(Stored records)
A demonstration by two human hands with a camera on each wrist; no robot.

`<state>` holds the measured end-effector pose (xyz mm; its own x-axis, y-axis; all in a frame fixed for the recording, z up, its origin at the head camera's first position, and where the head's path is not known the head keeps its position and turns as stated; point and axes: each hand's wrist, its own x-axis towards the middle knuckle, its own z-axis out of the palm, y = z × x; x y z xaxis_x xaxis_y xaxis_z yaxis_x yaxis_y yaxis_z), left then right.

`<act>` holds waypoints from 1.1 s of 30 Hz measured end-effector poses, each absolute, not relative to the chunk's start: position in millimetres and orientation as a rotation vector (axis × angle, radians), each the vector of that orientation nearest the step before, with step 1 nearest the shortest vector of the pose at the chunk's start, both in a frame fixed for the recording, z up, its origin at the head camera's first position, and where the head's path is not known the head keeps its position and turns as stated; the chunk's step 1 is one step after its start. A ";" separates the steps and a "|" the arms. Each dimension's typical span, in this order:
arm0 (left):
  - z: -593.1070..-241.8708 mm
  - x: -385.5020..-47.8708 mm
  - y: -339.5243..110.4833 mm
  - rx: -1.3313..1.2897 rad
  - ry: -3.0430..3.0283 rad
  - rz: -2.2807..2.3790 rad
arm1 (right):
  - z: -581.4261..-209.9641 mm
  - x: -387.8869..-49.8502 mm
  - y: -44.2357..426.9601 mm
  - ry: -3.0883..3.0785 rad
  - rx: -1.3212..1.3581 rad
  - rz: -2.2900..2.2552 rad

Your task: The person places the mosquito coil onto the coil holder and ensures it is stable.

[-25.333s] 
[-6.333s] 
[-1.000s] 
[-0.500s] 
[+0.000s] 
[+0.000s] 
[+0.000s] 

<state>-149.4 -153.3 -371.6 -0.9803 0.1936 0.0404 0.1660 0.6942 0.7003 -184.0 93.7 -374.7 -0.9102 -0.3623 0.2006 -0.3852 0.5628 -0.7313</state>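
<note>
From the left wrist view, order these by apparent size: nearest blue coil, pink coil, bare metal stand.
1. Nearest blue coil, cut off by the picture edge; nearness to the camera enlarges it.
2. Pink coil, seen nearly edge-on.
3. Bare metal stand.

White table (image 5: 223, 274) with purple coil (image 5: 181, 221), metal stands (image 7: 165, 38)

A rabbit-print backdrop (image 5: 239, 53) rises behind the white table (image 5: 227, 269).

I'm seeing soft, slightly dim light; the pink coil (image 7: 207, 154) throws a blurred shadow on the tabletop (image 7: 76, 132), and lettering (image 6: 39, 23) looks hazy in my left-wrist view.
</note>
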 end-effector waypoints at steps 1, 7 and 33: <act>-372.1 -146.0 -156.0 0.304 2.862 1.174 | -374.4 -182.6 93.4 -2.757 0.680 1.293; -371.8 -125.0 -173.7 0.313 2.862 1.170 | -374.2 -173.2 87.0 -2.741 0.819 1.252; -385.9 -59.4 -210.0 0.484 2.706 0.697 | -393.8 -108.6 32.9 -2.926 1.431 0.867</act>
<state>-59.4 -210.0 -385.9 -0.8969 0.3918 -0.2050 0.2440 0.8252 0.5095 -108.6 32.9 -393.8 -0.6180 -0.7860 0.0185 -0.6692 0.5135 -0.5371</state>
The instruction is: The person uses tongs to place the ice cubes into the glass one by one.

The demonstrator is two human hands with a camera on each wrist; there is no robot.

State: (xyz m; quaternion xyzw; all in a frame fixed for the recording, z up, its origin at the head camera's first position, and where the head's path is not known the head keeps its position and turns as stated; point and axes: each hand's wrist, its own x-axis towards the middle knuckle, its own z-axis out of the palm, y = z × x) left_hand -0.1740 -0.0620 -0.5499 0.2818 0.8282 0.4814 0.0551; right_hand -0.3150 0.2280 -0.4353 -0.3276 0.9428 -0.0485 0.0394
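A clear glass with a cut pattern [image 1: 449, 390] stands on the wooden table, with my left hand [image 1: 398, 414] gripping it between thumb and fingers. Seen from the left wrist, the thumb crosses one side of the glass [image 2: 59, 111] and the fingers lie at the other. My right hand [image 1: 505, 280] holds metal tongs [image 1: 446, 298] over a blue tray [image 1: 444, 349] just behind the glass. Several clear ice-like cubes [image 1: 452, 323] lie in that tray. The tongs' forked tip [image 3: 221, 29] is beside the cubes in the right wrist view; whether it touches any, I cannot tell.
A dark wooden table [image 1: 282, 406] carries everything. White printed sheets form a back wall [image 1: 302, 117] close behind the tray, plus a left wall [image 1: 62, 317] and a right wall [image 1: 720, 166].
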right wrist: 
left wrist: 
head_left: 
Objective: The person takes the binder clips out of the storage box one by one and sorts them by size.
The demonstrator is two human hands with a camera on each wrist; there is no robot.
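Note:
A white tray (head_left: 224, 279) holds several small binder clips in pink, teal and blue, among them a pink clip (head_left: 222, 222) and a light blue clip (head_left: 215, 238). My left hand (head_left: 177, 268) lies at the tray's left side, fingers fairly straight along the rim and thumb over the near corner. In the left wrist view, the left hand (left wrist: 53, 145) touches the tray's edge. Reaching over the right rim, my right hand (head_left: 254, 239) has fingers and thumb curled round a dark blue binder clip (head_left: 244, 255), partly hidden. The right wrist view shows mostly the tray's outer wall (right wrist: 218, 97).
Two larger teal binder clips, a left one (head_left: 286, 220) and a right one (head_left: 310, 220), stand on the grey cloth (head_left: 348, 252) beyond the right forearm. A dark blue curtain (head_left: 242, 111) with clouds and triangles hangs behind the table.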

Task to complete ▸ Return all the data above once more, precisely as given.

Answer for the task ▸
A demonstration by two human hands with a camera on each wrist; no robot.

`<state>` holds the measured end-effector pose (xyz mm; its own x-axis, y-axis; all in a frame fixed for the recording, z up, its origin at the head camera's first position, and where the head's path is not known the head keeps its position and turns as stated; point and axes: each hand's wrist, its own x-axis towards the middle knuckle, its own z-axis out of the palm, y = z × x; x y z xaxis_x xaxis_y xaxis_z yaxis_x yaxis_y yaxis_z), left then right.

`<act>` holds waypoints from 1.1 s of 30 Hz measured end-effector poses, each absolute, not relative to the chunk's start: position in millimetres and orientation as a rotation vector (axis × angle, radians), each the vector of that orientation nearest the step before, with step 1 nearest the shortest vector of the pose at the chunk's start, both in a frame fixed for the recording, z up, its origin at the head camera's first position, and where the head's path is not known the head keeps its position and turns as stated; the chunk's step 1 is one step after its start. A ";" separates the steps and a "|" the arms. Each dimension's typical span, in this order:
arm0 (left):
  - z: -593.1070..-241.8708 mm
  - x: -385.5020..-47.8708 mm
  - y: -339.5243..110.4833 mm
  - rx: -1.3313..1.2897 rad
  - ry: -3.0430..3.0283 rad
  - rz: -2.2807..2.3790 rad
arm1 (right):
  - z: -581.4261..-209.9641 mm
  - x: -387.8869..-49.8502 mm
  - y: -44.2357..426.9601 mm
  - ry: -3.0883..3.0785 rad
  - rx: -1.3212..1.3581 rad
  - rz: -2.2900..2.2552 rad

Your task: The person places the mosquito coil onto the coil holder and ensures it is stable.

[-25.333s] 
[-6.333s] 
[-1.000s] 
[-0.500s] 
[+0.000s] 
[+0.000s] 
[+0.000s] 

<state>-149.4 -153.3 -371.6 -0.9803 0.1936 0.0404 0.1660 0.6942 0.7003 -184.0 93.7 -374.7 -0.9102 -0.3623 0.2006 -0.3852 0.5628 -0.7313</state>
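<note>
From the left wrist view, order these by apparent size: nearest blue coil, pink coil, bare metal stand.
1. Nearest blue coil, cut off by the picture edge; nearness to the camera enlarges it.
2. Pink coil, seen nearly edge-on.
3. Bare metal stand.

White table (image 5: 223, 274) with purple coil (image 5: 181, 221), metal stands (image 7: 165, 38)

A rabbit-print backdrop (image 5: 239, 53) rises behind the white table (image 5: 227, 269).

I'm seeing soft, slightly dim light; the pink coil (image 7: 207, 154) throws a blurred shadow on the tabletop (image 7: 76, 132), and lettering (image 6: 39, 23) looks hazy in my left-wrist view.
</note>
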 end-effector waypoints at steps 1, 7 and 33: <act>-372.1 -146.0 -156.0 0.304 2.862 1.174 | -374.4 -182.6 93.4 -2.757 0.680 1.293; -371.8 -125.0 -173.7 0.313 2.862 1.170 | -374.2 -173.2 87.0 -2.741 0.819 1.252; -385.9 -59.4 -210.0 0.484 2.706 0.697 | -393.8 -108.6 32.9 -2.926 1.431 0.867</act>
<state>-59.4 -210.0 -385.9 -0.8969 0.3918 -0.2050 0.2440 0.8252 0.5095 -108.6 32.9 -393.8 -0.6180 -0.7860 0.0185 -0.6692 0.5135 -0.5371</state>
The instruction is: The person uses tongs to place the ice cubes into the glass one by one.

The demonstrator is two human hands with a camera on each wrist; there is no robot.

State: (xyz m; quaternion xyzw; all in a frame fixed for the recording, z up, its origin at the head camera's first position, and where the head's path is not known the head keeps its position and turns as stated; point and axes: each hand's wrist, its own x-axis towards the middle knuckle, its own z-axis out of the palm, y = z × x) left_hand -0.1740 -0.0620 -0.5499 0.2818 0.8282 0.4814 0.0551; right_hand -0.3150 0.2280 -0.4353 -0.3276 0.9428 -0.0485 0.0394
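A clear glass with a cut pattern [image 1: 449, 390] stands on the wooden table, with my left hand [image 1: 398, 414] gripping it between thumb and fingers. Seen from the left wrist, the thumb crosses one side of the glass [image 2: 59, 111] and the fingers lie at the other. My right hand [image 1: 505, 280] holds metal tongs [image 1: 446, 298] over a blue tray [image 1: 444, 349] just behind the glass. Several clear ice-like cubes [image 1: 452, 323] lie in that tray. The tongs' forked tip [image 3: 221, 29] is beside the cubes in the right wrist view; whether it touches any, I cannot tell.
A dark wooden table [image 1: 282, 406] carries everything. White printed sheets form a back wall [image 1: 302, 117] close behind the tray, plus a left wall [image 1: 62, 317] and a right wall [image 1: 720, 166].
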right wrist: 
left wrist: 
head_left: 
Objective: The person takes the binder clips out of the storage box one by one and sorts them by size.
The demonstrator is two human hands with a camera on each wrist; there is no robot.
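Note:
A white tray (head_left: 224, 279) holds several small binder clips in pink, teal and blue, among them a pink clip (head_left: 222, 222) and a light blue clip (head_left: 215, 238). My left hand (head_left: 177, 268) lies at the tray's left side, fingers fairly straight along the rim and thumb over the near corner. In the left wrist view, the left hand (left wrist: 53, 145) touches the tray's edge. Reaching over the right rim, my right hand (head_left: 254, 239) has fingers and thumb curled round a dark blue binder clip (head_left: 244, 255), partly hidden. The right wrist view shows mostly the tray's outer wall (right wrist: 218, 97).
Two larger teal binder clips, a left one (head_left: 286, 220) and a right one (head_left: 310, 220), stand on the grey cloth (head_left: 348, 252) beyond the right forearm. A dark blue curtain (head_left: 242, 111) with clouds and triangles hangs behind the table.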

No additional work is needed on this exercise.